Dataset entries
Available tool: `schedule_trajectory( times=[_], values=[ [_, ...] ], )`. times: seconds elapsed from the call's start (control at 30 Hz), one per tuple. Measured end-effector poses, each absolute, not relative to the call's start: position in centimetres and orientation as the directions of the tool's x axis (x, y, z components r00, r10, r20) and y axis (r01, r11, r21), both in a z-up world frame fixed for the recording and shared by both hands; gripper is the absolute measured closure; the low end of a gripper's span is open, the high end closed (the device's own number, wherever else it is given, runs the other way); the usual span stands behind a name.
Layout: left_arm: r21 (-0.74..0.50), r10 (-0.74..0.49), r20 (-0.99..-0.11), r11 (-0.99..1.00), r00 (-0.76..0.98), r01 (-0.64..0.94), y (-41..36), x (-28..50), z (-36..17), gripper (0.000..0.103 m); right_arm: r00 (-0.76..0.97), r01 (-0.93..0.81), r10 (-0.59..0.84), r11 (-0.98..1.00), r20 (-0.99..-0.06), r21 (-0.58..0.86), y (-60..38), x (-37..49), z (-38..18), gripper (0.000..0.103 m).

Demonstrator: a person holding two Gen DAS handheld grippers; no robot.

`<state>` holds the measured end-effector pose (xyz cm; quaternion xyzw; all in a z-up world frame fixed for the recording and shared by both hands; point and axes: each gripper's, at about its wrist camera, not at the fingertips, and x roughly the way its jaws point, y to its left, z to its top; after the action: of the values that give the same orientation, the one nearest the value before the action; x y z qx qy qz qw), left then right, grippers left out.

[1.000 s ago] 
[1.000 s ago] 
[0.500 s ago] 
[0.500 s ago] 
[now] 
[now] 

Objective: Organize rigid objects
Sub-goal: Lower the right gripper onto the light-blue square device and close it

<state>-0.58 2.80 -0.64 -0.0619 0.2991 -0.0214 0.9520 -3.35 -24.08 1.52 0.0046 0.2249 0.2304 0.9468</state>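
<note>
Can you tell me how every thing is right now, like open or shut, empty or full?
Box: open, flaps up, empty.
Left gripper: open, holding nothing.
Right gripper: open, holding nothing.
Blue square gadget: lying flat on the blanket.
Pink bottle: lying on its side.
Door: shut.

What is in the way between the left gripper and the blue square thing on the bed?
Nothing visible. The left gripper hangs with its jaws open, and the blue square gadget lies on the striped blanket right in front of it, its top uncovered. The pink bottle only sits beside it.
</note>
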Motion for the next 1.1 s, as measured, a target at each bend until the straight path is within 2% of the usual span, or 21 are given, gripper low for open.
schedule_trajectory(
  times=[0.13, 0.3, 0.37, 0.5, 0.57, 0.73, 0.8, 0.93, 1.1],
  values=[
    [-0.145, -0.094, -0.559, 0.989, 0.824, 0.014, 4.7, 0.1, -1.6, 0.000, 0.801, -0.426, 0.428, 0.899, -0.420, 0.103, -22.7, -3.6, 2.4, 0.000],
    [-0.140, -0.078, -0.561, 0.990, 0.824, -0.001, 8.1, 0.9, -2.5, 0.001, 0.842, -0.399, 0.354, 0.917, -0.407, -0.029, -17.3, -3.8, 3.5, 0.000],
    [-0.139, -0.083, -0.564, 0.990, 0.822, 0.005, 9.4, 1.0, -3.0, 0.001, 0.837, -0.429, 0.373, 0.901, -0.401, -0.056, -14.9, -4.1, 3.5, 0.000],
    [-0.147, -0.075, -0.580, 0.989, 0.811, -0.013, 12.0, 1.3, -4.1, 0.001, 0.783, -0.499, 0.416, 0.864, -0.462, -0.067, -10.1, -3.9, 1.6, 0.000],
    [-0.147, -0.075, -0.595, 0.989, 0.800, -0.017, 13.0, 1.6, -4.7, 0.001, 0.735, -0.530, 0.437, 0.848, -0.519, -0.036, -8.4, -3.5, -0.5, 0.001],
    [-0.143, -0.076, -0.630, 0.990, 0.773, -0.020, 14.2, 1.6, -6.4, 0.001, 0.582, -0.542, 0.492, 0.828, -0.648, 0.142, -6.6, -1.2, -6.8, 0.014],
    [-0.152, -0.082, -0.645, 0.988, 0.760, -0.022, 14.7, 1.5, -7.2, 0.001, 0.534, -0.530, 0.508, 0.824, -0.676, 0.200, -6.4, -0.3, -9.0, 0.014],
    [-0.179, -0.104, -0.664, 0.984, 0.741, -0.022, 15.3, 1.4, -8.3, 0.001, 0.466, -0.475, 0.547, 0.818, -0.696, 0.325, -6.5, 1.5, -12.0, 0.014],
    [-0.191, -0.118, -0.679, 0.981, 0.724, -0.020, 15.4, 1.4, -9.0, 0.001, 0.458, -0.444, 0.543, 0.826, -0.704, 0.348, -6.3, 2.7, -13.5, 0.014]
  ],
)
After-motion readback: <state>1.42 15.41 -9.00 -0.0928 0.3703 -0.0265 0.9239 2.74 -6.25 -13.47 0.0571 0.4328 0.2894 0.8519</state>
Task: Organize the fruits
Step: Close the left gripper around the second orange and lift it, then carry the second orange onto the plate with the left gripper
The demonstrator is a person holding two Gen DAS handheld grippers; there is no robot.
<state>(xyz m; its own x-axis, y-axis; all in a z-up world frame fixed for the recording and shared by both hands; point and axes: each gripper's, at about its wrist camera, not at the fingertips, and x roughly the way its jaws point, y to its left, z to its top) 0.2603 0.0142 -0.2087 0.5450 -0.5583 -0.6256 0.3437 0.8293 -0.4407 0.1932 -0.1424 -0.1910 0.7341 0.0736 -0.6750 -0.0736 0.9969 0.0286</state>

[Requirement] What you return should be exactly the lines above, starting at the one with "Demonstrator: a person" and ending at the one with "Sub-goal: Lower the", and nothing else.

[Solution to the problem]
Demonstrator: a person holding two Gen DAS handheld grippers; no robot.

`<state>` holds the measured end-effector pose (xyz cm; quaternion xyzw; all in a z-up world frame fixed for the recording and shared by both hands; point and axes: each gripper's, at about its wrist camera, not at the fingertips, and x roughly the way its jaws point, y to its left, z to its top; after the action: of the values that give the same orientation, the one nearest the value before the action; x y z qx qy qz qw), left then right, grippers left out.

[1.000 s ago] 
[1.000 s ago] 
[0.500 s ago] 
[0.500 s ago] 
[now] 
[now] 

Objective: Organize rigid objects
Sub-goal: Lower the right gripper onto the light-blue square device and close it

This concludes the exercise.